Enrique guardó unos instantes de silencio antes de contestar; también él había pensado en Sert atravesando la Francia ocupada hacia San Sebastián, convertido en el ocasional depositario de los brillantes. Pero había algo que no encajaba.

—No. Es improbable. Aunque su pasaporte diplomático lo protegiera, era demasiado expuesto. Un simple registro rutinario unido a un funcionario o a un soldado demasiado ambicioso podría provocar la pérdida de los brillantes. No creo que pudiera llevarlos encima. El riesgo era excesivo; Rilke no lo habría tolerado.

—¿Cómo lo sabes? Parece una explicación lógica que justifica sus movimientos.

—Lo sé porque lo que hice fue intentar pensar como pensaría Rilke.

—Has hecho con él lo mismo que me contaste que haces con tus personajes.

—Sí, eso es. Los principales problemas de comunicación que existen en el mundo ocurren porque intentamos interpretar los códigos de actuación del los demás desde nuestro punto de vista en lugar de hacerlo desde el suyo. Las relaciones diplomáticas, de pareja, laborales, todas ellas suelen fallar por este mismo problema.

»Pero los escritores, si queremos que los personajes sean verosímiles, intentamos que su personalidad sea verdaderamente suya para que sea real. Pensemos, por tanto, como lo haría Rilke. Un hombre pragmático, como el SS que diseñé para mi novela, un hábil trepa que en todo momento se las apañó para evitar el frente de combate, pero a la vez un hombre inteligente, capaz de desempeñar un puesto de responsabilidad con acierto y gozar de la protección de su general. Es evidente que desconfiaba de Maurice Wendel tanto como a la inversa. ¿Te imaginas a Sert alejando los brillantes ochocientos kilómetros? Sería intolerable para Rilke. Es, precisamente, lo opuesto a lo que deseaba.

—Puedo entender esto, pero, entonces, ¿qué demonios vino a hacer Sert a San Sebastián?

—Bety, aún no lo sé, ¡pero te juro que lo pienso averiguar!

58

L
a camarera les había servido la comida antes de comenzar a hablar sobre el viaje a París de Enrique, y justo cuando este hubo acabado de explicarle sus novedades a Bety trajeron el postre. Era el turno de Bety, y entre bocado y bocado le contó la historia de Craig Bruckner tal y como lo hiciera su hermana Mary Ann en Filadelfia.

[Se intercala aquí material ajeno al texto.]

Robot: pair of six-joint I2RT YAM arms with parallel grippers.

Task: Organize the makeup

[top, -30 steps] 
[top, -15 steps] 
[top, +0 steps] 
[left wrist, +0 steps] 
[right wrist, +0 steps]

Enrique quiso interrumpirla al darse cuenta de que parecía tener que ver con cuestiones personales que no afectaban al caso, pero ella insistió lo suficiente para que le escuchara.

—Atiende, porque es una historia con sorpresa final.

—¿Es a la que te referiste en el SMS que me mandaste anoche?

—No. Esa es otra historia que, como la de tu corte en la mejilla, mejor dejamos para luego.

Enrique pudo captar una levísima sonrisa en el rostro de Bety, tan fugaz que solo quien hubiera gozado de ella en tiempos pasados hubiera sido capaz de captar.

Bety comenzó a contarle todo lo que había sucedido en su visita a Mary Ann en Camden. Llegado el momento oportuno extrajo su móvil, buscó la fotografía y se la pasó a Enrique, que al principio la observó sin excesivo interés.